ASSIGNED TASK: Find all lines in the records that include the word "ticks", and copy them out.

__________________________________________________

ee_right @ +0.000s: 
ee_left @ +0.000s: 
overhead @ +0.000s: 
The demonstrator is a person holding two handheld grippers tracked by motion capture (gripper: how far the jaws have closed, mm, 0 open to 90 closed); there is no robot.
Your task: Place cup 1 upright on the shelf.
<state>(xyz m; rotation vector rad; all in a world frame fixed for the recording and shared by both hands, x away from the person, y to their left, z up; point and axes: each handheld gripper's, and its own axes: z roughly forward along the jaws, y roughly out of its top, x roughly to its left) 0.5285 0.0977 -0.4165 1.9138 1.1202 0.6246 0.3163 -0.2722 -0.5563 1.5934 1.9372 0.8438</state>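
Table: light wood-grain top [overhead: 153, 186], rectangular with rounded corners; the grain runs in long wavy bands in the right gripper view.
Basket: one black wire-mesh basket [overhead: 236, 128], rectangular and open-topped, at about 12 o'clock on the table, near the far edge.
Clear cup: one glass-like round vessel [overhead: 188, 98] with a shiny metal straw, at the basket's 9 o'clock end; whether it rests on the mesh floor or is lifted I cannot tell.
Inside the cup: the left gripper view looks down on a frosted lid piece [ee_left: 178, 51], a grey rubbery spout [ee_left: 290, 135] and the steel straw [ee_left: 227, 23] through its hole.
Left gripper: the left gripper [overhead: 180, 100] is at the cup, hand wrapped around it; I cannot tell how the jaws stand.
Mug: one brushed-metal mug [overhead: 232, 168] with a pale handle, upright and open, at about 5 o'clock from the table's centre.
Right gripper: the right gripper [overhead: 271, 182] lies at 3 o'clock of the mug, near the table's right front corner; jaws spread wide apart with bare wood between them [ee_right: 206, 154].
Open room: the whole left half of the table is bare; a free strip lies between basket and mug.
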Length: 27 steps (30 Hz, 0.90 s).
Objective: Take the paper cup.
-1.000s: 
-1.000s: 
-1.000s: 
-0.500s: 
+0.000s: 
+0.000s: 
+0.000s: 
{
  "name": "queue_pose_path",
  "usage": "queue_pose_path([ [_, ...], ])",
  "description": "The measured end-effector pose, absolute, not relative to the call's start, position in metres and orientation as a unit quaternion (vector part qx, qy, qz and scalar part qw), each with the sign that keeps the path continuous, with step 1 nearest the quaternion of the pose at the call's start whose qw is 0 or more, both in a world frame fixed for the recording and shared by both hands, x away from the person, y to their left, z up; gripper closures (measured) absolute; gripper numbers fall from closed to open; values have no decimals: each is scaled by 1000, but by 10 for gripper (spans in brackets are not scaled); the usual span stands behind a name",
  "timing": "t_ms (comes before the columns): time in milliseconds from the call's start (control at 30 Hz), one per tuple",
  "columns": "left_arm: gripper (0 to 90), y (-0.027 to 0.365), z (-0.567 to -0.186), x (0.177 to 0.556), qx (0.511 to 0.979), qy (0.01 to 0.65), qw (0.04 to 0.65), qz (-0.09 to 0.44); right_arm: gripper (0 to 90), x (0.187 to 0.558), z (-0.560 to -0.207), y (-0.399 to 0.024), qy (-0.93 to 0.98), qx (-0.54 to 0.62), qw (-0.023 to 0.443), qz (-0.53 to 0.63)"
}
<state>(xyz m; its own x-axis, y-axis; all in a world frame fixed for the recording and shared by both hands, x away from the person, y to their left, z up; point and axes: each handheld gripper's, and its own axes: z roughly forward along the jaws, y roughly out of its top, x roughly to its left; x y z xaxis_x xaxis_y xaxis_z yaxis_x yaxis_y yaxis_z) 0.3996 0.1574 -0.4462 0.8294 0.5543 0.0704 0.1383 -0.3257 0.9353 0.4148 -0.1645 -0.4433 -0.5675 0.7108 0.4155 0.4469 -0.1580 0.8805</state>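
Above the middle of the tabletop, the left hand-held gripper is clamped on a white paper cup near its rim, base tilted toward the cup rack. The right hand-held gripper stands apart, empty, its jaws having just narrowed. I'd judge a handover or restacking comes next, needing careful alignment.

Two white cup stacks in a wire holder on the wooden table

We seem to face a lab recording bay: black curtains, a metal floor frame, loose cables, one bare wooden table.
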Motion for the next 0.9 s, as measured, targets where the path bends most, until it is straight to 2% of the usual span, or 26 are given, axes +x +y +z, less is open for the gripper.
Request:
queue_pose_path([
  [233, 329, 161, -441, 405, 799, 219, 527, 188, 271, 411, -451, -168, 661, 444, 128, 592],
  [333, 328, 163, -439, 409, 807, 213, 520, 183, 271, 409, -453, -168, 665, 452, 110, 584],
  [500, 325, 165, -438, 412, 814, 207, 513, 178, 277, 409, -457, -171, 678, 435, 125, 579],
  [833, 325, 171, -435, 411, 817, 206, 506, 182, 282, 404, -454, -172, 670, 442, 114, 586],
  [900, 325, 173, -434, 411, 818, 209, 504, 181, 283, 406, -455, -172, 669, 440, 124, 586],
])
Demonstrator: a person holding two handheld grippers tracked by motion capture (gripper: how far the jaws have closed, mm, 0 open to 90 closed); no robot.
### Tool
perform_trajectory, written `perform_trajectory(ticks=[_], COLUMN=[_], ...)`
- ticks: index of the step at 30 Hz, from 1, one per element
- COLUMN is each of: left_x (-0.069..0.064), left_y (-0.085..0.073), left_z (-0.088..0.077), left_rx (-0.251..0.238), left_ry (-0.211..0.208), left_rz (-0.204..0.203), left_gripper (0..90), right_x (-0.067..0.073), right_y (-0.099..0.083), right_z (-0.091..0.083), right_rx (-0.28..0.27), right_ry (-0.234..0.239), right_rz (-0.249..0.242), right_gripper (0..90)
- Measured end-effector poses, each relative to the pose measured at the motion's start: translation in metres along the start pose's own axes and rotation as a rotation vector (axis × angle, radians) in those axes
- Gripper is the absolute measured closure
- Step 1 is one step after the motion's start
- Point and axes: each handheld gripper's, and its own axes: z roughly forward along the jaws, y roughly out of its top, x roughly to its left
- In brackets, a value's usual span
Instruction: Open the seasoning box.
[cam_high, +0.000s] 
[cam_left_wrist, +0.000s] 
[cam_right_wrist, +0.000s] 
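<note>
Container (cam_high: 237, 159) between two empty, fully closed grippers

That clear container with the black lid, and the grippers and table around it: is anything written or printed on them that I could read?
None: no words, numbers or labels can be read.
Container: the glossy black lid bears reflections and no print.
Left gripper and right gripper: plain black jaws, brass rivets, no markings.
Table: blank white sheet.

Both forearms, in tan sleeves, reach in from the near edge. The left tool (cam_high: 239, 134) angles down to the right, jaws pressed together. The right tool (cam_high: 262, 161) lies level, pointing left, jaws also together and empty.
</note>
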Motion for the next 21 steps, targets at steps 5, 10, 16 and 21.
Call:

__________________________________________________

ANSWER AREA:
perform_trajectory, written `perform_trajectory(ticks=[_], COLUMN=[_], ...)`
- ticks: index of the step at 30 Hz, from 1, one per element

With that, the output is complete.